Juan Hidalgo, Monterey County agricultural commissioner, responded to the study in a statement emphasizing that his office will continue to ensure that growers follow all statewide pesticide requirements including additional regulatory requirements from scientific data by the California Department of Pesticide Regulation to ensure pesticides are used safely and effectively. He also noted the department’s air monitoring station in Pajaro found no detections of certain organophosphates — namely acephate and bensulide — and only trace detections of malathion in 2023.

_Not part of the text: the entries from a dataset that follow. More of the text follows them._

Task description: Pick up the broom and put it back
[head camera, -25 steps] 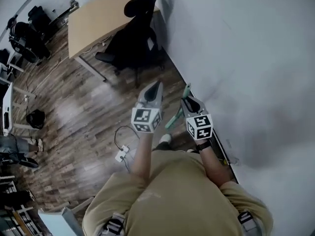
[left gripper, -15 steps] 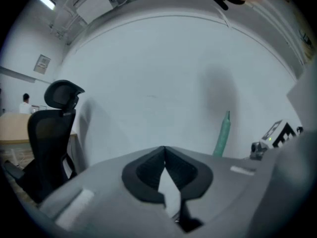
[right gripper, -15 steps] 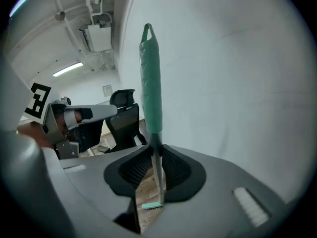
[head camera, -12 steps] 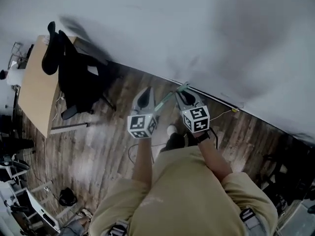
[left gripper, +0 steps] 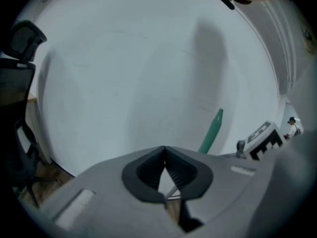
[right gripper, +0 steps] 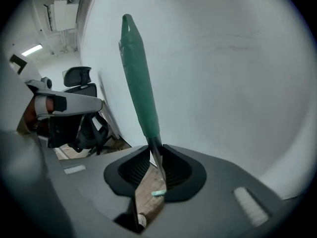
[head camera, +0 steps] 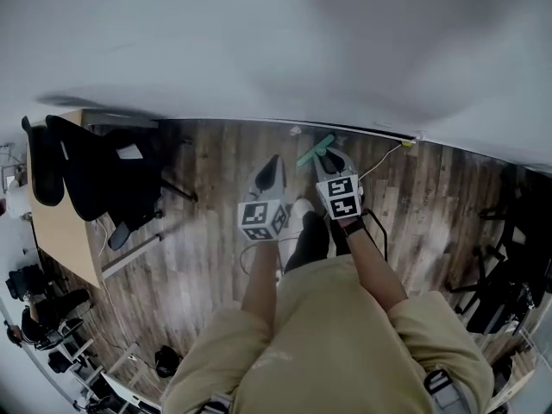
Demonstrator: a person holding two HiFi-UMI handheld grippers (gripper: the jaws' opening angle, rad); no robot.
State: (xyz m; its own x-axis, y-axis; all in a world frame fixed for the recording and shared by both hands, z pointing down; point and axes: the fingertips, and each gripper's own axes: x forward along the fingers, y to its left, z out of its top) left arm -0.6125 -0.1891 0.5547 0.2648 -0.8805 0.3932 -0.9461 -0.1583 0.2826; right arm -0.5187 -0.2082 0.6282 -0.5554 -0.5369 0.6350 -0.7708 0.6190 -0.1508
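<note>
the right claw point(right gripper: 154, 155) pinches the broom point(right gripper: 140, 83) on its thin shaft just under the green grip; the left claw point(left gripper: 165, 150) is closed and empty. one narrow hold could let the broom swivel or slip, and beyond, its tip may skid along the smooth wall point(right gripper: 233, 63).

Jaws together, the left gripper point(left gripper: 163, 148) faces a white wall point(left gripper: 124, 68), green broom handle point(left gripper: 212, 132) at right.
</note>
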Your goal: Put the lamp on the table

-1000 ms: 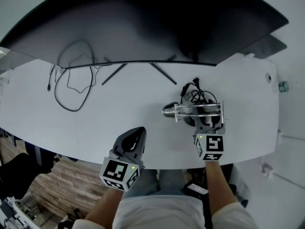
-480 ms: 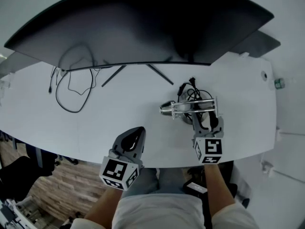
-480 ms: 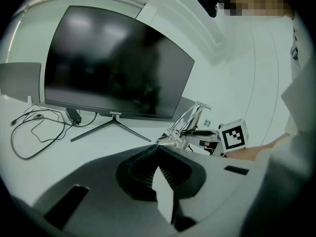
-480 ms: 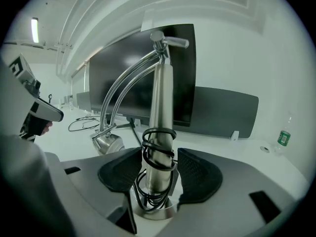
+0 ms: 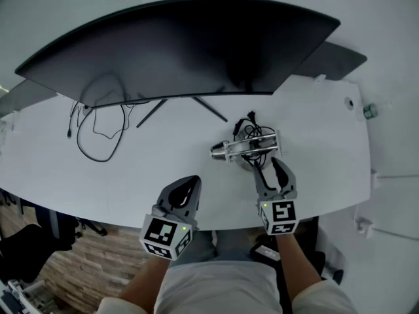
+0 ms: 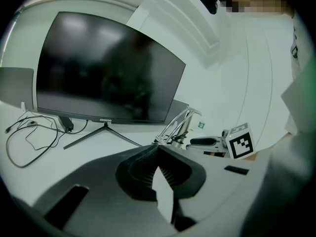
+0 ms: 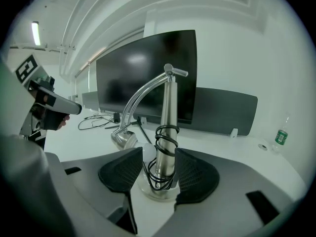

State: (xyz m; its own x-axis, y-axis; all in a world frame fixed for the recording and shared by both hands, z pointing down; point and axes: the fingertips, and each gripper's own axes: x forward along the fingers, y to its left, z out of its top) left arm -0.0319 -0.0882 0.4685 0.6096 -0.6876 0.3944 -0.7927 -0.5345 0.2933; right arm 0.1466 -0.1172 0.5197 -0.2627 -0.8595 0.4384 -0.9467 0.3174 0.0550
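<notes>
The chrome lamp [image 5: 245, 146] stands on the white table [image 5: 163, 162], right of centre, with a black cord wound round its post [image 7: 165, 132] and its curved arm reaching left to the head [image 7: 123, 138]. My right gripper [image 5: 267, 166] is at its base, open. The two pads flank the post, and a gap shows on the left side [image 7: 158, 158]. My left gripper [image 5: 187, 186] is shut and empty, held over the table's front edge to the left of the lamp. From the left gripper view [image 6: 158, 149] the lamp [image 6: 175, 127] shows beyond the jaws.
A wide curved monitor [image 5: 183, 51] on a V-shaped foot fills the back of the table. A loose black cable [image 5: 98, 126] lies at the left. A small bottle [image 5: 370, 111] stands at the far right. The table edge runs just in front of both grippers.
The right gripper's jaws have opened off the lamp post and drawn back slightly toward the person. The lamp stays upright on the table. The left gripper has stayed put.
</notes>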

“Ensuring that growers follow all pesticide use laws and regulations including pesticide label restrictions and application methods for safe and effective use is a role my office takes seriously,” he wrote. “California continues to be a leader in finding alternative solutions to some of the more toxic products used to control detrimental pests in agriculture and in the past two decades our growers have made significant changes through the continual adoption of least toxic chemistries but work in this area continues.”

Hidalgo also cited Assembly Bill 2113, signed into law by Gov. Gavin Newsom in 2024, as legislation that could expedite registration of pesticide alternatives but wrote that this work “takes time.”